For the invention, the magnetic flux-based transducer was chosen as the most viable for down-hole applications. Lateral vibrations in the piston's movement, abrasive down-hole conditions, and high velocities make it difficult to use any transducer in which the moving and stationary parts must be in contact with each other, such as the potentiometer. It is similarly impractical to extend any wires from the piston to a stationary part of the drill string because the piston's motion will tend to break the wires in fatigue while the abrasive effects of the drilling fluid will rapidly wear away exposed electrical conductors.

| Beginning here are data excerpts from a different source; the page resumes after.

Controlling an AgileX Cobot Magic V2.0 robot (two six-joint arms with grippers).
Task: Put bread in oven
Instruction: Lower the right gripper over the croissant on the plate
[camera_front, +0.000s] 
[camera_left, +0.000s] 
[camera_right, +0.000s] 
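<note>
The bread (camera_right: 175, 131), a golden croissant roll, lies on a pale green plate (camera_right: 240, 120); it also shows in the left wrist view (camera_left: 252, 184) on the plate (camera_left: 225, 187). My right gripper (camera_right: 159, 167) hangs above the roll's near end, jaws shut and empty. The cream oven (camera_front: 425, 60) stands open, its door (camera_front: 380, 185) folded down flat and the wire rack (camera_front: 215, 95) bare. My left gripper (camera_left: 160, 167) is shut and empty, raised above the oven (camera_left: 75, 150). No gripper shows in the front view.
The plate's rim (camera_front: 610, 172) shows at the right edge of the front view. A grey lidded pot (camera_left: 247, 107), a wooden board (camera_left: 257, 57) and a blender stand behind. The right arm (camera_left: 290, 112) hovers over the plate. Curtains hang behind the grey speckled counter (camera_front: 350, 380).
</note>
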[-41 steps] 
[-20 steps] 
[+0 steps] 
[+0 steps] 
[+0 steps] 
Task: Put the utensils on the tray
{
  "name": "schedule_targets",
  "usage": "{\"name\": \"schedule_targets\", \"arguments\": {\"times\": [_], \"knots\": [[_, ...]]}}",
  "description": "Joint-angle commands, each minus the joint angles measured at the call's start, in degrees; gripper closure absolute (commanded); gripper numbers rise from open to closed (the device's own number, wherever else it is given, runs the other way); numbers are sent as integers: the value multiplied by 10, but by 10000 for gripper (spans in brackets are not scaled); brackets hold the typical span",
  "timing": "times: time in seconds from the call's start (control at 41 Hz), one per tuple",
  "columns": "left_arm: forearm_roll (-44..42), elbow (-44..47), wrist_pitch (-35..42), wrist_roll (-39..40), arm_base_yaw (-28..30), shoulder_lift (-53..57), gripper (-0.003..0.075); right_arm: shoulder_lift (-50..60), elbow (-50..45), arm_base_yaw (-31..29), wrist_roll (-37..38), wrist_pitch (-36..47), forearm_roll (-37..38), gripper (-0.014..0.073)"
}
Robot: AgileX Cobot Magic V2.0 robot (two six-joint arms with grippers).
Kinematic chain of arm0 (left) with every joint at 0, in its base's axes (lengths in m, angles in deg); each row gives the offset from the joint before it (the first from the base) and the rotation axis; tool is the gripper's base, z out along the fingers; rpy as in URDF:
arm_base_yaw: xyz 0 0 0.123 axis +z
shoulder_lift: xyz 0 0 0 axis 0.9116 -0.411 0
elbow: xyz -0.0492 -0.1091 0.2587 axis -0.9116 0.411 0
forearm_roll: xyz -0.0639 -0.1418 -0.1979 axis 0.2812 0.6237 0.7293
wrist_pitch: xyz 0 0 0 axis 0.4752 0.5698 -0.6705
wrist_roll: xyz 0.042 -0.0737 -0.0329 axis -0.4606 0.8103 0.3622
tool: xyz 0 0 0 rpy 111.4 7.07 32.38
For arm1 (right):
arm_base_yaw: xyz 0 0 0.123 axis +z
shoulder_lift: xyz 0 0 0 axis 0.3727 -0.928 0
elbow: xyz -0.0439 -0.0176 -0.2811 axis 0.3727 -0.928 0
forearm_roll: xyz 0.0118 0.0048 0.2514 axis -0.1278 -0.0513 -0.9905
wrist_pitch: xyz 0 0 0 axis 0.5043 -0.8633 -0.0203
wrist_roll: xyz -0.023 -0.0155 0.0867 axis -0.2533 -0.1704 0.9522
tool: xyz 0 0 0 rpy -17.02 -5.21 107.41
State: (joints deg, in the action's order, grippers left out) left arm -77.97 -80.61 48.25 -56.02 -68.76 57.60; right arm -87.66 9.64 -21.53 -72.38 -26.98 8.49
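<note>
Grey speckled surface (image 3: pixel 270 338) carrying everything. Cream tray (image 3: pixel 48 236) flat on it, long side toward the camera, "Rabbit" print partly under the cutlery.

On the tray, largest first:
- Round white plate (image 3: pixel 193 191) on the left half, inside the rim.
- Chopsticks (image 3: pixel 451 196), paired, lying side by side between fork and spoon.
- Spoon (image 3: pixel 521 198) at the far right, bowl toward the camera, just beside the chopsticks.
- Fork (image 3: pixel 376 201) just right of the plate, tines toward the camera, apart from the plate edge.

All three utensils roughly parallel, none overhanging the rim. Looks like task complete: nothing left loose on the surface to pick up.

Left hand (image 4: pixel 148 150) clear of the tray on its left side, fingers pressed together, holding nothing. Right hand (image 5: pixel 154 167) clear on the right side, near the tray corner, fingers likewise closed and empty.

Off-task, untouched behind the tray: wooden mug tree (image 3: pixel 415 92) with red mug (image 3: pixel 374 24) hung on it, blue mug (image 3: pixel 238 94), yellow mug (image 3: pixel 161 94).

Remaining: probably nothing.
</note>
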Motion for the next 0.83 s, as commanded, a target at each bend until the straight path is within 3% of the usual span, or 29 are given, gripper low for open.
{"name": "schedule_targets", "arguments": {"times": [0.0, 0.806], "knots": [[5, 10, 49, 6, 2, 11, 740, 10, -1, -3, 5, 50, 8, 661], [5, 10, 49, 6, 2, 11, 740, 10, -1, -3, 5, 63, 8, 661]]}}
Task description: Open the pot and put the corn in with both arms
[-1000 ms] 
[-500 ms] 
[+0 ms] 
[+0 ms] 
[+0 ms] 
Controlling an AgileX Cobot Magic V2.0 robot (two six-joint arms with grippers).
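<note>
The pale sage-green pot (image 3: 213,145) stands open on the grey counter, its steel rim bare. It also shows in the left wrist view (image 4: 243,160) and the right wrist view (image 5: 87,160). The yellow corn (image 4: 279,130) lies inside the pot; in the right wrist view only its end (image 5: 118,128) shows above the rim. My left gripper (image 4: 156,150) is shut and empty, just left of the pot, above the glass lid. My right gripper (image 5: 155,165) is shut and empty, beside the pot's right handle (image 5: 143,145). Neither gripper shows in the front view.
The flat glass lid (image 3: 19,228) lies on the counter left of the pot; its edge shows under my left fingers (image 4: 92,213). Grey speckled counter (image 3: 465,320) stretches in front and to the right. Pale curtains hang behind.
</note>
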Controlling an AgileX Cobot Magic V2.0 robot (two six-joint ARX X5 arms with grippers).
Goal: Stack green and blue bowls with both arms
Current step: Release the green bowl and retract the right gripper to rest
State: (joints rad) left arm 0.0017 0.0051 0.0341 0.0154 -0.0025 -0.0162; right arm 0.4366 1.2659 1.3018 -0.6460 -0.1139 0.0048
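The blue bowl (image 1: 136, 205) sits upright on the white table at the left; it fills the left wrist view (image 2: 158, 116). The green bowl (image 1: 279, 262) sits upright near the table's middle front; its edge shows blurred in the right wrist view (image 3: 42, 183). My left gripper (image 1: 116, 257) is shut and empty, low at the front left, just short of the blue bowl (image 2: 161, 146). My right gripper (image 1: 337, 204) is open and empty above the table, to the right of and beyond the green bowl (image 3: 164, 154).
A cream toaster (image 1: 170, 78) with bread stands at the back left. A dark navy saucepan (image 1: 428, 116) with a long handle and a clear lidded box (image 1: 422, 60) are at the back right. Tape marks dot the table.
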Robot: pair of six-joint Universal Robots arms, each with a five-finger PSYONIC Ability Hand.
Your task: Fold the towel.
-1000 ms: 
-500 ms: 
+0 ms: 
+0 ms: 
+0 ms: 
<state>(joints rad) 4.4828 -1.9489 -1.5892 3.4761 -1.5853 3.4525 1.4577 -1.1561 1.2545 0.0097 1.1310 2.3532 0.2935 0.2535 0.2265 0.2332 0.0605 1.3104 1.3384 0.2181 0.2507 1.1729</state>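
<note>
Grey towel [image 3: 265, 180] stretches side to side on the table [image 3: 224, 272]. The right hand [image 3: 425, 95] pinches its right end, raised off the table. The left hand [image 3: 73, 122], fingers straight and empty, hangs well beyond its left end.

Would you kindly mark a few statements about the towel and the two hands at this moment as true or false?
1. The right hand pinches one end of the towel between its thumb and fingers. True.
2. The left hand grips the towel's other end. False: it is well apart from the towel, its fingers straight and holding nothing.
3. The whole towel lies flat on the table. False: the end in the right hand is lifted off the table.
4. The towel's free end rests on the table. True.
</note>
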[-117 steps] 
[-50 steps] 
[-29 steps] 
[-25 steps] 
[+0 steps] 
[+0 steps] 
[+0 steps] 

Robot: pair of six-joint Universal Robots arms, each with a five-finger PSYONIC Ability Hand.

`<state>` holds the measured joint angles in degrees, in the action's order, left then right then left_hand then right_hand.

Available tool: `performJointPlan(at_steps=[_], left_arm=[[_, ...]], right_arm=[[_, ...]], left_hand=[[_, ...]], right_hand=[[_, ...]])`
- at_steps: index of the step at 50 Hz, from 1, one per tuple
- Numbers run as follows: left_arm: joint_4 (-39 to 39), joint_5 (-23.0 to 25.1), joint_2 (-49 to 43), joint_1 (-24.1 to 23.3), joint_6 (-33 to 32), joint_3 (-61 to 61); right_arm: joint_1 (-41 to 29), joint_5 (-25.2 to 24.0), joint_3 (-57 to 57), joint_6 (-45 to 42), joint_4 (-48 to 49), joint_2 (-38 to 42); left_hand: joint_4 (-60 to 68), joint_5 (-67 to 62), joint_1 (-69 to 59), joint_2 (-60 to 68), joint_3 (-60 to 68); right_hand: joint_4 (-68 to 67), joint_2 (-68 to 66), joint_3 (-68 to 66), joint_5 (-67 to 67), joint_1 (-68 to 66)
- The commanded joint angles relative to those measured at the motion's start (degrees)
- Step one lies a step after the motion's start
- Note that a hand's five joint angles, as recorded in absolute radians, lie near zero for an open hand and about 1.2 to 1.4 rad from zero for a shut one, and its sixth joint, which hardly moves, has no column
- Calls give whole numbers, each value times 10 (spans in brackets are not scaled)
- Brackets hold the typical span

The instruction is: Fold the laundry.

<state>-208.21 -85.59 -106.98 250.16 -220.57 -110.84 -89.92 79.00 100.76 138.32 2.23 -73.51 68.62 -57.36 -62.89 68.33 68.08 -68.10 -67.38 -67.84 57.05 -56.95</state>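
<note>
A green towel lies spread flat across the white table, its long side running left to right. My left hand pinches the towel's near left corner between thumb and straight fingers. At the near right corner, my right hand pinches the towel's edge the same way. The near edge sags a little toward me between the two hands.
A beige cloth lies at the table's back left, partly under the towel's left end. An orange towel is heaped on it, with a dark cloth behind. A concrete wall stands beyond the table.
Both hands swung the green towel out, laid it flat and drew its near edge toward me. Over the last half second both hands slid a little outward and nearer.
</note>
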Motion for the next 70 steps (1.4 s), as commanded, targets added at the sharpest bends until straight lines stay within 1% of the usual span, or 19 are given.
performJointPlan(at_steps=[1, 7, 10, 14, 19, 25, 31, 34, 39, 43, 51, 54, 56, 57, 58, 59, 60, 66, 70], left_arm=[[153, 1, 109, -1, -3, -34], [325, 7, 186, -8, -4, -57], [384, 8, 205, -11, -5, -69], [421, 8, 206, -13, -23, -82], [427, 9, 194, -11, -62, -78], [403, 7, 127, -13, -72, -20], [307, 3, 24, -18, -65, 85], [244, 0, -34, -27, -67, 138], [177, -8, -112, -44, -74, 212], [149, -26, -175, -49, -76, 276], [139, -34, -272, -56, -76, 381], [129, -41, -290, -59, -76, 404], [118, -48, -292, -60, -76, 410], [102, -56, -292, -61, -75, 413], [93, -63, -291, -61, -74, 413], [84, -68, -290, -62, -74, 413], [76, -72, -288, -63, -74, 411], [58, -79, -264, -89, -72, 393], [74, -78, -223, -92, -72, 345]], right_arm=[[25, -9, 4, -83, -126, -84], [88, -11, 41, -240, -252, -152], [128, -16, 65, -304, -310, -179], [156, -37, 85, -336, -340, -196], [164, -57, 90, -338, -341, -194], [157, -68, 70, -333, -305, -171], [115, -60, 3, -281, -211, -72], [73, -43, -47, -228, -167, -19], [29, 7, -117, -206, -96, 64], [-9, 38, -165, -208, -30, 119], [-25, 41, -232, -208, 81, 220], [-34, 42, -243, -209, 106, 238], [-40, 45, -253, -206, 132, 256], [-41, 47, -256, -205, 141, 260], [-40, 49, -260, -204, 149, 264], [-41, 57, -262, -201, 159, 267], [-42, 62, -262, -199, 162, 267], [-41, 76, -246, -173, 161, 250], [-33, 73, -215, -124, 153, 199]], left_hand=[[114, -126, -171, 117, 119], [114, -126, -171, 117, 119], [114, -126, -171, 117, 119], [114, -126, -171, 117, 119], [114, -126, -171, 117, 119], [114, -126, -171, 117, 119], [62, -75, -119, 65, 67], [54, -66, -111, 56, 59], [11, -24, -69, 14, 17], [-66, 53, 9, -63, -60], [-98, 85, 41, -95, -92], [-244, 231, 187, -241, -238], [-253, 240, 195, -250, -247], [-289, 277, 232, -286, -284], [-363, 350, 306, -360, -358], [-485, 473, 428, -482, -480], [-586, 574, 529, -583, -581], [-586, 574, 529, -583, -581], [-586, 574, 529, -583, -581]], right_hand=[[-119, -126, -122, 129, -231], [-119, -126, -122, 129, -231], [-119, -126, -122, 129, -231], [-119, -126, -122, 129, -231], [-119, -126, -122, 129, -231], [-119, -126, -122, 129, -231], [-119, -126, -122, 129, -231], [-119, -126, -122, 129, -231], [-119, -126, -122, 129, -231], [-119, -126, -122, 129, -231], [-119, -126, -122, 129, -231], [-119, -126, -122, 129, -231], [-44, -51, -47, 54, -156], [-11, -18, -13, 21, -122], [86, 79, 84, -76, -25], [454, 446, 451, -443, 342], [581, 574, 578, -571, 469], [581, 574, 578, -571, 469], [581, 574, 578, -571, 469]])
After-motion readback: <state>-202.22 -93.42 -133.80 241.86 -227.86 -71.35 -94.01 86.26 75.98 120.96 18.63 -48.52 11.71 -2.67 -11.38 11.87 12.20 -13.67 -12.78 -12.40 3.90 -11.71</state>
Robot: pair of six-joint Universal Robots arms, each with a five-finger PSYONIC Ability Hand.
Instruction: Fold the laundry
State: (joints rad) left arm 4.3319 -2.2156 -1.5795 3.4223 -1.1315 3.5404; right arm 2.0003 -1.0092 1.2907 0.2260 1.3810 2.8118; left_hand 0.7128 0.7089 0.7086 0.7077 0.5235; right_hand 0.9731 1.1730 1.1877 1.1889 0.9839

For these reasons, it is desirable to use a transducer in which the only communication between moving and stationary parts does not require contact between the piston and the drill string. A magnetic coupling accomplishes this criterion and provides a particular advantage for down-hole applications, since such a coupling may operate in typically opaque drilling mud. Although either permanent or electrically activated magnets can be used, permanent magnets are preferable for mounting in a hammer piston because they reduce the number of electrical contacts required.

Yet further functionality of the above-mentioned measurement method is apparent when one considers that an electrical signal generated by this method may be useable as an electrical power source. Data acquisition, data transmission, and control systems, as described above, require a steady source of power down-hole. Due to the time and expense required to retrieve the drill from the borehole, it is critical to find a power system that will operate for as long as possible without the need for maintenance or replacement. A down-hole power system should be designed to operate for at least 100 hours.

Several methods of providing electricity down-hole have been tested with limited success. New lithium technology currently being implemented in batteries cannot provide a long enough life to be useful for powering complex systems down-hole. The abrasive environment makes turbines and other bladed rotary generators particularly short lived. The motion of the down-hole hammer, however, may be used to provide the needed means of down-hole electricity generation.

The present invention is a method of measuring the motion characteristics of the hammer through the use of a transducer mounted on the piston, drill bit, or drill string. A transducer is a device that converts one form of energy to another. Thus, in this invention, a portion of the energy resident in the hammer is converted into electrical energy. The present invention thus becomes not only a motion sensor, but also an electrical generator.

The preferred embodiment of the transducer consists of a series of coils and magnetic flanges mounted inside the hammer. In this embodiment, the transducer will provide valuable information on the transient and steady motion of the hammer in the form of an electric signal strong enough to constitute a power source.

The present invention constitutes a method for satisfying three functional needs in implementing down-hole control, measurement, and telemetry systems. This device provides a means of measuring the hammer's impact characteristics, a means of determining its general displacement profile over time, and a means of generating electrical power for use in down-hole systems.

Combining existing technologies solves these problems. First of all, fluid-driven hammers, as shown in U.S. Pat. Nos. 5,396,965, 5,488,998, and 5,497,839 are used to convert hydraulic pressure to linear kinetic energy. Linear alternators, such as those described in U.S. Pat. Nos. 4,454,426, 4,602,174, 5,180,939, and 5,389,844 convert linear kinetic energy to electrical energy. These patents are incorporated herein. The amplitude of the electric waveform produced is in proportion to the velocity of the linear reciprocator.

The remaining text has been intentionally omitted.